The New York Times reports today that Ensign was deeply involved in providing money to his mistress and her husband. Ensign also helped the former aide and cuckolded husband, Douglas Hampton, get a job as a lobbyist and persuaded campaign contributors to hire Hampton. According to the Times, Ensign and Hampton then conspired to break lobbying laws that preclude a former staffer from lobbying their previous employer for one year. Ensign proceeded to connect Hampton to policy makers and work to fulfill the requests of Hampton’s clients.
Here’s the key piece — if one piece can be picked out — of the Times article:
Mr. Hampton said he and Mr. Ensign were aware of the lobbying restriction but chose to ignore it. He recounted how the senator helped him find clients and ticked off several steps Mr. Ensign took to assist them with their agendas in Washington, activities confirmed by federal officials and executives with the businesses.

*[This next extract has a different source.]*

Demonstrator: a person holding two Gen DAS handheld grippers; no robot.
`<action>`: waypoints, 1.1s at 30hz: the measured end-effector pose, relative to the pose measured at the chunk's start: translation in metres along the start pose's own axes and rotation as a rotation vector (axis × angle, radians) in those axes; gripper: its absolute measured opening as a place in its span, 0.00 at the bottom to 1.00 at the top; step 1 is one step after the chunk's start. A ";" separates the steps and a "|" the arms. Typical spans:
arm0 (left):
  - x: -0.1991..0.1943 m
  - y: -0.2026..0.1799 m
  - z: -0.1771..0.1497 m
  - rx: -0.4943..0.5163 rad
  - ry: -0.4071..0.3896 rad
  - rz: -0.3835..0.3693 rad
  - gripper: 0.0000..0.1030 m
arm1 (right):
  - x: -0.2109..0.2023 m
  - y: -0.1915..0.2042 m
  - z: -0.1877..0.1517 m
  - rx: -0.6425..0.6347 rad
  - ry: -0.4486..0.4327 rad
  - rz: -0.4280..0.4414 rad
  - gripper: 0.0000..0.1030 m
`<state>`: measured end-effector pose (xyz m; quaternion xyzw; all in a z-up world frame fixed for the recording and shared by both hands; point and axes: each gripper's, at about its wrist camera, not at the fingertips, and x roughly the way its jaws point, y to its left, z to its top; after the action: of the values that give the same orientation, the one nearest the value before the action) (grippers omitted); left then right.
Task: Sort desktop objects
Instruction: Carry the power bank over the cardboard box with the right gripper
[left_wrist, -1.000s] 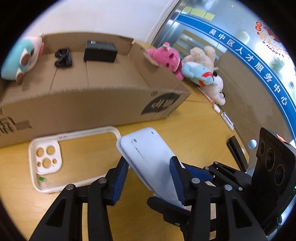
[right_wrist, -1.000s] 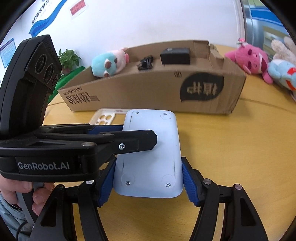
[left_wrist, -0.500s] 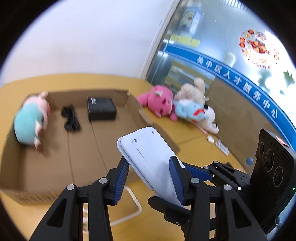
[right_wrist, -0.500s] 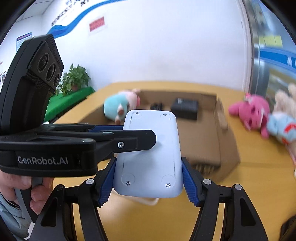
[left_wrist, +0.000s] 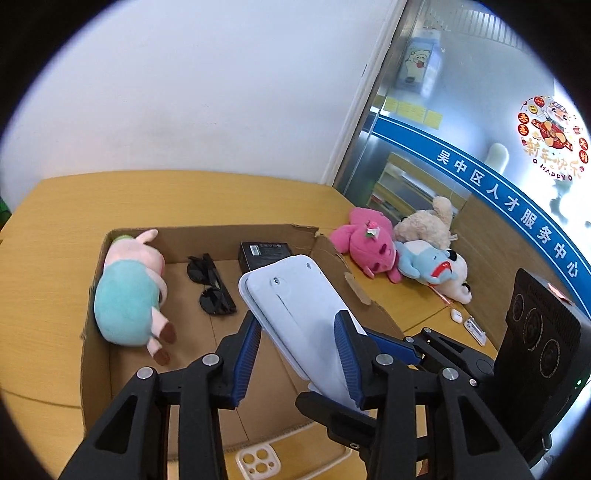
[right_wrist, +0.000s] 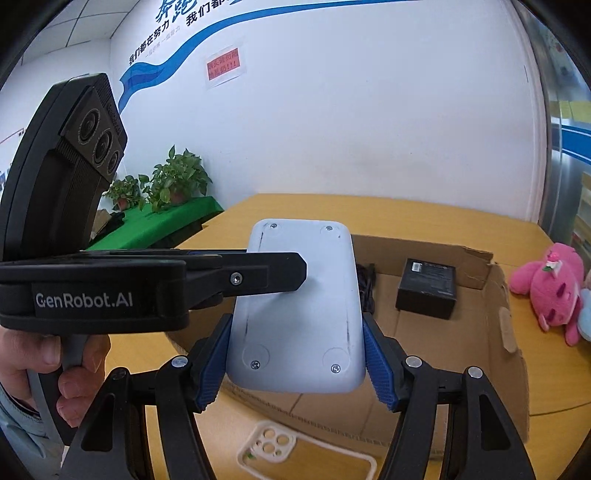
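Nearest the lens, the right tongs (right_wrist: 295, 363) grip a pale grey slab-shaped device (right_wrist: 299, 314) by its two long edges, blue pads (right_wrist: 378, 376) pressed flat against its sides; the left tongs (left_wrist: 299, 354) are closed on the same device (left_wrist: 295, 317), one finger lying across its screwed underside in the right wrist view, the other presumably behind it and out of sight. The device is held tilted in the air above the near wall of an open cardboard box (left_wrist: 96, 369). Below the tongs, just outside that wall, a white phone case (right_wrist: 273, 452) lies flat on the yellow bench (left_wrist: 48, 236). Inside the box, a pig plush in a teal dress (left_wrist: 129, 295) lies along the left side; black sunglasses (left_wrist: 210, 284) rest folded on the floor beside it; a black rectangular box (right_wrist: 428, 284) sits against the far wall. Beyond the right wall of the cardboard box, on the bench, a pink plush (left_wrist: 365, 243), a blue plush (left_wrist: 424, 262) and a cream plush (left_wrist: 428, 221) lie heaped together; two small white items (left_wrist: 467, 323) lie near them, too small to identify. Farthest, potted plants (right_wrist: 166, 184) stand on a green-covered surface against the white wall.
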<state>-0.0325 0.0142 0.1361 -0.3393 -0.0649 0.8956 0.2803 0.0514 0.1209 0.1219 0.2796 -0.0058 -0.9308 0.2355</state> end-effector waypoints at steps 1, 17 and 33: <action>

“The only way the clients could get what John was essentially promising them — which was access — was if I still had a way to work with his office,” Mr. Hampton said. “And John knew that.” … Mr. Hampton, who believed that Mr. Ensign’s help with his clients was crucial to his success, admitted he had ignored the restrictions. He said that it was November Inc.’s responsibility to register him as a lobbyist, but he added that he did not insist the company do so because it would have made obvious that he was making inappropriate contacts on Capitol Hill. As for violating the one-year ban, he said he did so at Mr. Ensign’s direction.
This will, in all likelihood, lead to an ethics investigation, which could defer to a Justice Department investigation if one were to be launched. All in all, it looks pretty bad for the Nevada senator once considered a potential 2012 presidential contender.
Support from leadership already appears weak. Minority Leader Mitch McConnell said the last thing Ensign might want to hear when asked about the Times article, “Sen. Ensign continues to serve.” (This is exactly what Robert Gibbs had to say about Climate Czar Van Jones before he was canned.)